Papua, salah satu kenyataan objektif yang memilukan umat manusia. Satu kata, "Papua", memunculkan banyak arti keperihan yang teramat sangat! Disiksa, dihina, dirampas, diacuhkan, ditelanjangi, dipermainkan, dan ribuan kata yang bisa menggambarkan panorama ketertindasan mereka. Aku bukanlah manusia Papua, pula tidak hidup di pulau terujung timur di Indonesia itu. Tetapi tak perlu menipu diri, karena aku sebenarnya tahu tentang Papua. Papua itu menguak cerita bagaimana manusia di dunia tidak mengerti makna "kemanusiaan"!
Di kolom berita, aku membaca bagaimana rezim yang membanggakan diri bisa membangun Papua. Jalan Tol Trans Papua, harga BBM yang disubsidi, kebutuhan pokok yang disupport cukup, pembangunan peradaban yang maju di kota, sampai otonomi khusus yang amat dibanggakan itu. Layakkah kebanggaan itu diberitakan setelah 58 tahun mereka "dipaksa" menjadi bangsa Indonesia melalui "Perjanjian New York 1962" dan hidup dalam penjajahan? Ya, penjajahan oleh bangsa Indonesia yang mengaku dalam slogannya "kita satu bangsa".
Nyatanya aku tak senang dengan informasi itu. Yang aku tahu mereka masih menerima ketertindasan, persetanlah dengan media mainstream yang memunculkan wacana perubahan semu itu.
Masih ada puluhan ribu pasukan militer, organik maupun non-organik, yang mendiami Papua. Setiap tahun terus bertambah menyiratkan ketakutan tersembunyi dari kekuasaan. Ketakutan yang harusnya milik kekuasaan tersebut malah menyeruak kepada massa rakyat Papua. Kekerasan fisik, penembakan, dan penculikan diterima Papua. Mimbar perlawanan dan aksi massa dibubarkan paksa oleh negara dalam paranoidnya melihat semua orang Papua macam teroris!

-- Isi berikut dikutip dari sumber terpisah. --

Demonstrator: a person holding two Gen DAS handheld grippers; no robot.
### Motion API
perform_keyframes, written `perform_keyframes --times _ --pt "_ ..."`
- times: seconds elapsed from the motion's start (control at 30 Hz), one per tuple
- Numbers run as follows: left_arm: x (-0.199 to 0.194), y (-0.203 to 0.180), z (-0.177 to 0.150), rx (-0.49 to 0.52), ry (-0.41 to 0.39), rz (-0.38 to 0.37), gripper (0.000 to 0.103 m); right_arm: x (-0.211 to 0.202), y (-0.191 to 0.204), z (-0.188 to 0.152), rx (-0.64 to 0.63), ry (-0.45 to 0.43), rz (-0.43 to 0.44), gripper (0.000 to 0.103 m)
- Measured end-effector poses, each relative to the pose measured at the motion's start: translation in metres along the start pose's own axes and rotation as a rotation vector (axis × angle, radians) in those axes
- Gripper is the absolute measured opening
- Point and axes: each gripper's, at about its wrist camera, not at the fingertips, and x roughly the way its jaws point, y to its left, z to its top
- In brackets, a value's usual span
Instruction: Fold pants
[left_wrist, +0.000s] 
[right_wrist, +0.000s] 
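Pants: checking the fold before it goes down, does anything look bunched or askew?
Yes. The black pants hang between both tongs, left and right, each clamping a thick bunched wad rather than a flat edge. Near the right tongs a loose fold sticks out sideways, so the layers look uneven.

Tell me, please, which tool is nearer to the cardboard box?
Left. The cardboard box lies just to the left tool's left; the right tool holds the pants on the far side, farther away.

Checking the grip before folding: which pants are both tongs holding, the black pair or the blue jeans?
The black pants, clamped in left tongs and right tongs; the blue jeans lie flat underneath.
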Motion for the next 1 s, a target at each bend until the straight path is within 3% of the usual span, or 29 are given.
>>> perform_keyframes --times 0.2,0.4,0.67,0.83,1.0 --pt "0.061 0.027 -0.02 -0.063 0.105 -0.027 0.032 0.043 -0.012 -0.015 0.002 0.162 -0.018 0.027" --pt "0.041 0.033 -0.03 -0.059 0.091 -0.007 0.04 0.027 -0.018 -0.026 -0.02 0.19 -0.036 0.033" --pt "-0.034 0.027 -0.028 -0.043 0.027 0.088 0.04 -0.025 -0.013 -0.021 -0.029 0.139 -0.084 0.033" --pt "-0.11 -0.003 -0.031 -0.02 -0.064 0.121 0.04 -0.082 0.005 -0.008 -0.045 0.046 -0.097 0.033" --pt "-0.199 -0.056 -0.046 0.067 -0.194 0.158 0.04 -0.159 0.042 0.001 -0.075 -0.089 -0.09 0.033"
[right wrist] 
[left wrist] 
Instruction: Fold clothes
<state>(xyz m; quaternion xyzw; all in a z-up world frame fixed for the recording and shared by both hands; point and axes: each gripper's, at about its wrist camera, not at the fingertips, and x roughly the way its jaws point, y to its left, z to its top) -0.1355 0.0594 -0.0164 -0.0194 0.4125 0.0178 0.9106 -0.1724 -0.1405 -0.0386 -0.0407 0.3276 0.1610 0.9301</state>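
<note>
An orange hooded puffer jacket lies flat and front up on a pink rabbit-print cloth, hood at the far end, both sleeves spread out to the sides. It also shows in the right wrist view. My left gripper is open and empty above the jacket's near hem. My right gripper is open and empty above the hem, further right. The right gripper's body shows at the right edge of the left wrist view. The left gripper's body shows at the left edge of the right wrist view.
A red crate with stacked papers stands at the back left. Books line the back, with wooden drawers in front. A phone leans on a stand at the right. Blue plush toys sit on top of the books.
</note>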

Papua miskin di tengah timbunan harta dalam tanahnya. Orang-orang muda memiliki partisipasi pendidikan yang rendah! Sulitnya akses kesehatan bagi massa rakyat pedalaman! Kerusakan sumber pangan karena perampasan lahan adat untuk produksi perkebunan sawit dan tambang! Korupsi APBD oleh para pemerintah kaki tangan Imperialis! Sudah cukupkah?
Belum, kita harus sepakat terhadap sesuatu! Freeport sebagai simbol kapitalisme global yang mengeksploitasi harta tambang Papua iyalah sumber masalahnya! Tak dibiarkan sejengkal pun massa rakyat Papua menikmati kekayaan di tanahnya sendiri. Yang ada hanyalah ketakutan akan hari esok yang penuh terjangan sepatu besi militer ataupun selongsong timah panas yang mengintip luka di jantung mereka!

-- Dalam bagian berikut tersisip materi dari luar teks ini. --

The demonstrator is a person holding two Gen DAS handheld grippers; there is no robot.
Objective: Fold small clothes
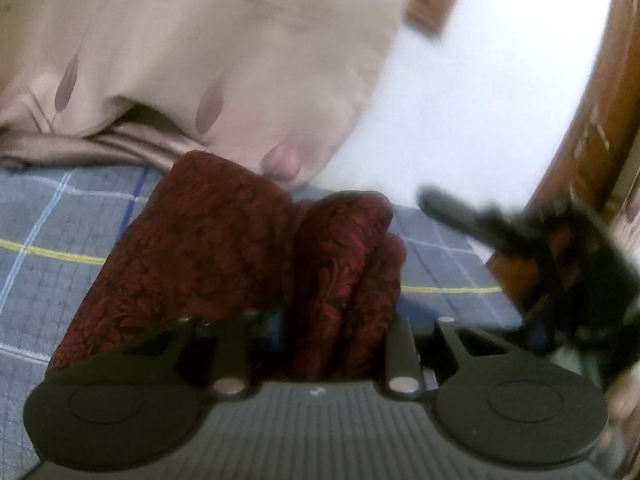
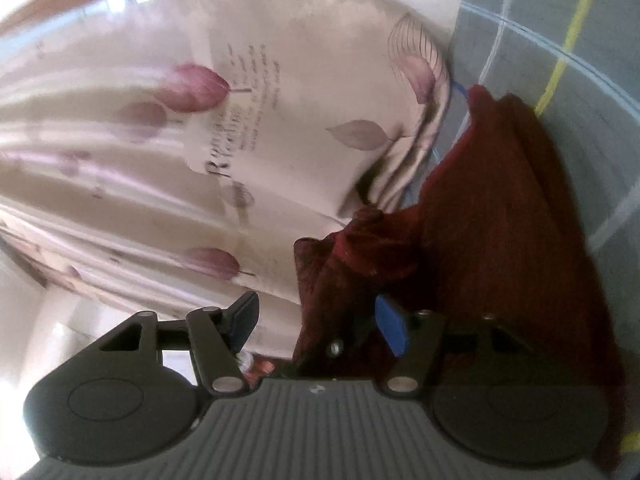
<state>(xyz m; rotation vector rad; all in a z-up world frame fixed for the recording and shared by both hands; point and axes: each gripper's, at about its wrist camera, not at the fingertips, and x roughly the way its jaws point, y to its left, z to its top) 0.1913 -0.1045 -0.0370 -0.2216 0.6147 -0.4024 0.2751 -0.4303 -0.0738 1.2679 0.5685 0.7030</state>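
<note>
A dark red patterned garment (image 1: 240, 248) lies bunched on the grey-blue checked bedsheet (image 1: 52, 232). In the left wrist view it drapes over my left gripper (image 1: 320, 332) and hides its fingertips, so the jaw state does not show. My right gripper (image 1: 500, 232) appears there blurred at the right. In the right wrist view the garment (image 2: 500, 232) hangs on the right, over the sheet (image 2: 560, 20). My right gripper (image 2: 316, 320) stands open, blue pads apart, with a fold of the cloth between the fingers, not pinched.
A beige pillow with pink leaf print (image 1: 180, 60) lies behind the garment, also large in the right wrist view (image 2: 200, 140). A brown wooden bed frame (image 1: 600, 100) rises at the right, with a white wall (image 1: 500, 60) behind.
</note>
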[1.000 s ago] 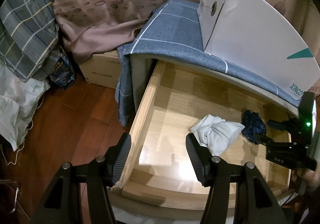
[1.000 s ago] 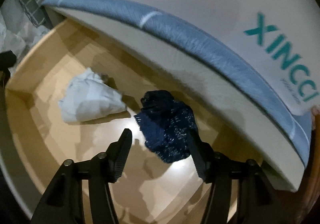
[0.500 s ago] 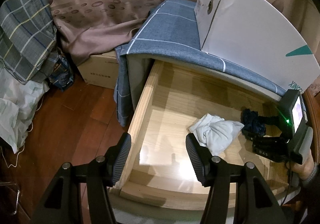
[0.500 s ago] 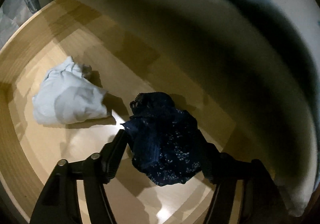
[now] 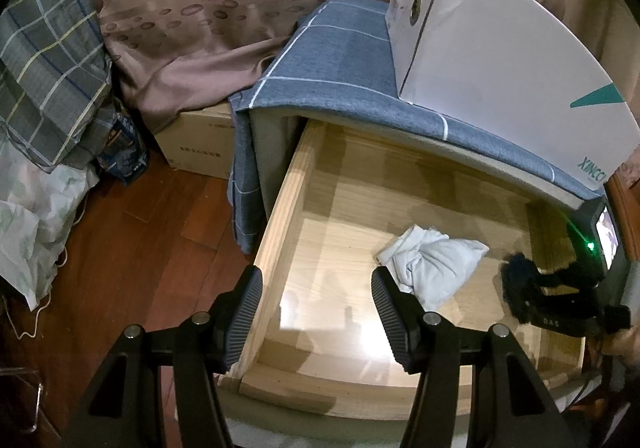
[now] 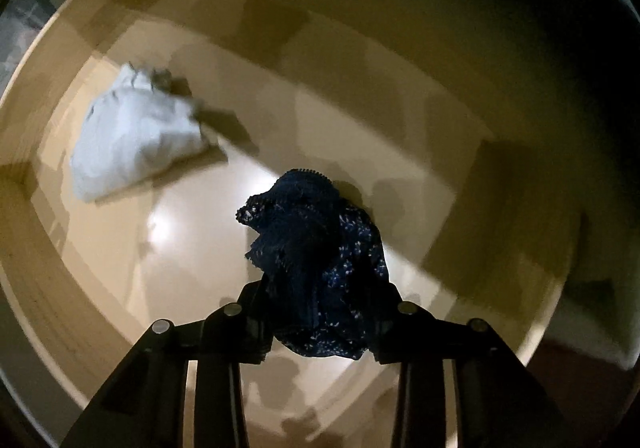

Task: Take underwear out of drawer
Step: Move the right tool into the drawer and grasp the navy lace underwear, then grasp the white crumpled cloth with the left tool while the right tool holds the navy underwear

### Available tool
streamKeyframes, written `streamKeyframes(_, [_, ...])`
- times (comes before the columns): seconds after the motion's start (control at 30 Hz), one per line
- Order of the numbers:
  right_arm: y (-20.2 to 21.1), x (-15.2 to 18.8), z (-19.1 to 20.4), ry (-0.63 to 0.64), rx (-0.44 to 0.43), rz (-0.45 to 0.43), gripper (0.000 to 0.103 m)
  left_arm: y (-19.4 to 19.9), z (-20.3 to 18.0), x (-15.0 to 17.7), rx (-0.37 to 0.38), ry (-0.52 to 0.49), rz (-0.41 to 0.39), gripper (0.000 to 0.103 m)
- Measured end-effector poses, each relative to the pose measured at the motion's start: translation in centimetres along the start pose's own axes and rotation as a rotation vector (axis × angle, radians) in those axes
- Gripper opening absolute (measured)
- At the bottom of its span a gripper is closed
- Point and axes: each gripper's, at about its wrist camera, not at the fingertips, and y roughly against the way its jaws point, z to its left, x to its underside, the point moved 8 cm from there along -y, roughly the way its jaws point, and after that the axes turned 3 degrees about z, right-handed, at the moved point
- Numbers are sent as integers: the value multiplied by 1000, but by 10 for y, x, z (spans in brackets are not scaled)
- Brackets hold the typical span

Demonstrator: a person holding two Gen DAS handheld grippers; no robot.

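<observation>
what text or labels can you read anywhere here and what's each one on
"XINCC", teal letters running sideways: on the white box, at its lower right corner.
"DAS", small and faint: on the right gripper body.
Dark print line on the brown carton: too small to read.
Print on the blue packet on the floor: too blurred to read.
Right wrist view: no text.

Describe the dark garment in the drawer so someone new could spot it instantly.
Find the open wooden drawer under the blue-covered cabinet. Two crumpled garments lie inside; the dark blue underwear is the one toward the drawer's right end, between the closing jaws of the right gripper. Unlike the plain white garment beside it, it is navy with tiny pale specks and a lacy edge.
</observation>
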Motion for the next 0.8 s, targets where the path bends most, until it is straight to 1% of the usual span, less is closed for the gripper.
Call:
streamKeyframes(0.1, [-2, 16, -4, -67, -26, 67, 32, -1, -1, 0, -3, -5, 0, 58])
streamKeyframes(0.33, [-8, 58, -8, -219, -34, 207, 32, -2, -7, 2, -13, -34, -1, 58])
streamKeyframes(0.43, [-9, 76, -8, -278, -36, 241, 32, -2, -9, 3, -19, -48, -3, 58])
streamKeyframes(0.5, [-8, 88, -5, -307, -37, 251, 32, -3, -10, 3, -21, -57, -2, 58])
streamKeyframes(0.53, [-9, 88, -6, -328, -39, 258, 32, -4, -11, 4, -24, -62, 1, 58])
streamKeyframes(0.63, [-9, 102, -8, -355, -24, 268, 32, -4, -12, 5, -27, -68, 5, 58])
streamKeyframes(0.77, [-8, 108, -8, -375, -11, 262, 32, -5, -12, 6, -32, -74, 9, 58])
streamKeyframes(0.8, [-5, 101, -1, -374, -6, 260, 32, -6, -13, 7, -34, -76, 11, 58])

Kekuasaan negara ini tunduk dan takut akan bargain Imperialis. Mau mencium kaki kunyuk itu dan bangganya menyiratkan, "akulah sang komprador"!
Akhirnya aku malu untuk menyebut diriku adalah bangsamu. Bangsaku yang selama ini tak punya malu mengaku-aku itu haruslah enyah dari 'bumi kekayaanmu'! Tapi sisi lainku tak rela melepas kepergianmu. Kita menghadapi musuh yang sama dalam kondisi yang berbeda.
Kuserahkan pilihan kepadamu, saudaraku...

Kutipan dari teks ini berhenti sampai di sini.